| Florida Fish and Wildlife Conservation Commission (FWC) fisheries biologists certified a new state record flathead catfish weighing 69.3 pounds, measuring 47 inches long, with a girth of 34.25 inches, caught by angler Marvin Griffin from Santa Rosa County. |
Griffin caught his flathead catfish on rod and reel using live bait in the Yellow River.
“I wasn’t expecting to catch a state record when I started fishing that day with John Babb,” said Griffin. “But, it was the first and only fish we caught that day. I never would have been able to bring the fish into the boat without his help.”
Griffin brought his catch to the FWC’s Blackwater Hatchery near Holt, where biologists weighed it on a certified scale. Griffin’s family has been fishing the Yellow River for years and have historically caught exceptionally large catfish there.
Griffin’s uncle, James Auston Jr., caught a state record flathead catfish in the Yellow River and held the record from 2011 until 2016. “I have always wanted to catch a state record,” said Griffin. “After my uncle caught his, I made it a mission of mine to catch my own.”
The former state record weighed 63.8 pounds and was caught on the Chattahoochee River in Jackson County in 2016.

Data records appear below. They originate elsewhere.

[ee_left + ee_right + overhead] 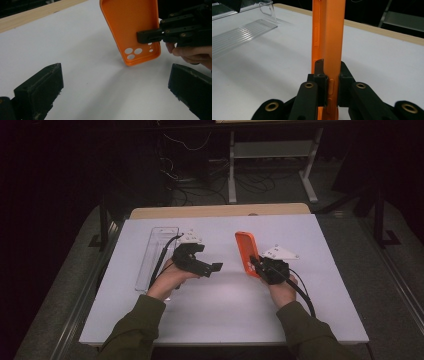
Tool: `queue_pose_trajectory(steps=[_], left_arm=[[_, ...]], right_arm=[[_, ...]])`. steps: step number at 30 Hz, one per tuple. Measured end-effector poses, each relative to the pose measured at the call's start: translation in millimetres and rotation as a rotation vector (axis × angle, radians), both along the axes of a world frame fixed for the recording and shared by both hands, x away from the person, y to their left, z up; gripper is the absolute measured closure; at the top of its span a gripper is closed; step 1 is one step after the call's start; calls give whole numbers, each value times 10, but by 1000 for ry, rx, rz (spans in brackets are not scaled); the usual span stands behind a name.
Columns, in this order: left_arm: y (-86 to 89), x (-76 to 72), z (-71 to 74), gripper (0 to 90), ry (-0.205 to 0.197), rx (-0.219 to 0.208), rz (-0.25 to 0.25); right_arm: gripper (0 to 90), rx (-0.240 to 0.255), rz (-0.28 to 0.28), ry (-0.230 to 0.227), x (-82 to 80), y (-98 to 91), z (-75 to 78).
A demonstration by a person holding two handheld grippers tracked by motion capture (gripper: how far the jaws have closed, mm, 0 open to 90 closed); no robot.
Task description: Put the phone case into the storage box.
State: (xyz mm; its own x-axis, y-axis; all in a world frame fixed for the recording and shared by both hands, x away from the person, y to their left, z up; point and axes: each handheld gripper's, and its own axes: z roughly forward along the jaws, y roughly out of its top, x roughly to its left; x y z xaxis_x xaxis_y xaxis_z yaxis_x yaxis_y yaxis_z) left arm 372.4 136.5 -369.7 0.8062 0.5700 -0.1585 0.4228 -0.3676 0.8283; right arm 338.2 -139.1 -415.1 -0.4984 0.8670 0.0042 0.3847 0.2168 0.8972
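Note:
An orange phone case (246,252) stands tilted on its edge on the white table, right of centre. My right gripper (256,262) is shut on its long side wall; in the right gripper view both jaws clamp the case (328,50) near its side buttons. The left gripper view looks into the hollow inside of the case (132,27), with its camera holes low down. My left gripper (216,268) is held above the table to the left of the case, open, with nothing between its fingers (40,92).
A clear plastic tray (156,255) lies lengthwise at the table's left, also seen as the clear tray (242,27) in the right gripper view. The white table top (225,305) has bare room in front of both hands. A wooden strip (220,210) runs along the far edge.

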Motion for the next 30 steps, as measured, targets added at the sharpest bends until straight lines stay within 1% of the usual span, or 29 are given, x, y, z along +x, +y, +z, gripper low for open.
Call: queue_pose_trajectory(steps=[3,4,6,8,10,11,14,16,18,21,22,24,25,27,29,30], left_arm=[[4,-3,11,0,-8,-4,6],[2,-6,13,0,-7,-11,10],[12,-1,20,0,-15,-12,11],[14,-2,25,0,-16,-23,19],[21,2,29,0,-24,-26,15],[20,0,30,0,-24,-28,19],[23,-1,33,0,-28,-38,20],[28,0,38,0,-34,-35,19],[27,1,38,0,-31,-41,21],[16,0,34,0,-26,-50,28],[14,3,34,0,-26,-51,29],[-3,-4,28,0,-15,-69,36],[-3,-4,28,0,-15,-69,36],[-10,-4,21,0,-17,-76,43],[-15,-4,16,0,-16,-86,54],[-16,-2,15,0,-19,-90,55]], right_arm=[[800,14,-5,5,-2,48,0],[800,18,-2,1,-1,66,-2],[800,4,3,-5,0,95,-5],[800,17,4,-4,-7,135,-3],[800,13,5,-13,-5,167,-5],[800,25,7,-6,-12,187,-1],[800,23,11,-11,-16,227,0],[800,22,13,-13,-22,248,-1],[800,24,18,-22,-26,265,3],[800,35,20,-13,-46,285,14],[800,40,20,-16,-47,290,16],[800,46,22,-14,-56,314,18],[800,46,22,-8,-64,328,16],[800,39,29,-21,-67,343,16],[800,46,32,-18,-81,373,18],[800,35,38,-25,-84,376,21]])
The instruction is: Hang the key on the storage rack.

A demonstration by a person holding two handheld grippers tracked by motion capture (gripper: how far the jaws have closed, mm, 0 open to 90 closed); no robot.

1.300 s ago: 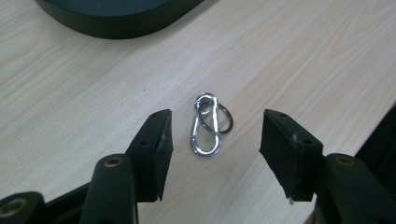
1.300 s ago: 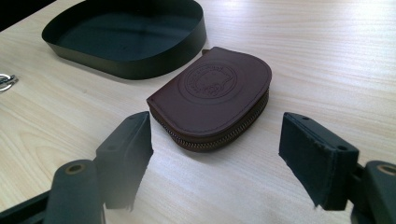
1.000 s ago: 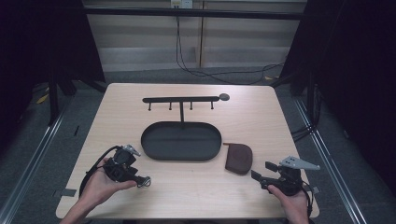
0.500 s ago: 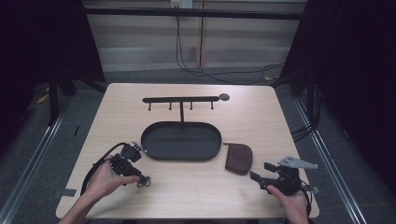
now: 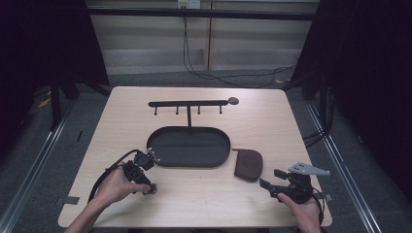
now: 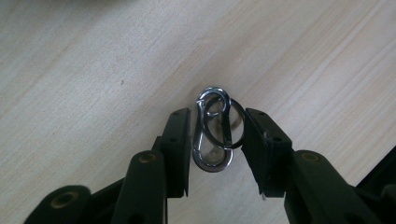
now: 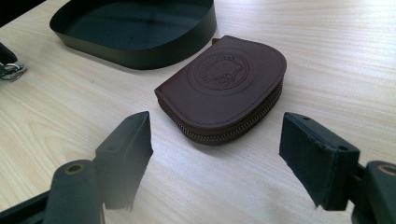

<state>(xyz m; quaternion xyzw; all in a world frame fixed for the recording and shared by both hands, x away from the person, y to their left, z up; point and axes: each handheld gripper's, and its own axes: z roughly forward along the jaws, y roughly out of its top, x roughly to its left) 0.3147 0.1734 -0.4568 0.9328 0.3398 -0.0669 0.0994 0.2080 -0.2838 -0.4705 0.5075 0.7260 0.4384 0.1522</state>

“A state record catch is an amazing angling accomplishment,” said Chris Paxton, FWC’s Northwest Regional Fisheries Administrator. “With Griffin’s family history of state record catches, it seems that this family takes advantage of their quality time spent on the water. We are proud to award this state record to such an avid outdoor enthusiast.”
Flathead catfish are a non-native fish found in many Northwest Florida panhandle river systems. Flatheads prefer long, slow-flowing, moderately turbid rivers. Their solitary lifestyle makes them more difficult to catch than other catfish.
Adult flathead catfish feed primarily on live fish, crawfish, freshwater clams and mussels. To properly certify a new Florida state record, an FWC biologist must identify the fish species and witness its weighing on a certified scale.
Anglers can check the current state records at BigCatchFlorida.com by clicking on “State Record,” and should notify the nearest FWC regional office if they believe they have caught a record fish. Contact information for FWC regional offices can be found at MyFWC.com/Contact by clicking on “Contact Regional Offices.”
The FWC recognizes other memorable freshwater catches through its Big Catch program, which provides certificates commemorating trophy catches of 33 different freshwater species. Largemouth bass catches are recognized by the TrophyCatch program, which is a citizen-science program that partners with industry leaders, such as Bass Pro Shops, to offer rewards for the catch, documentation and release of largemouth bass weighing 8 pounds or heavier.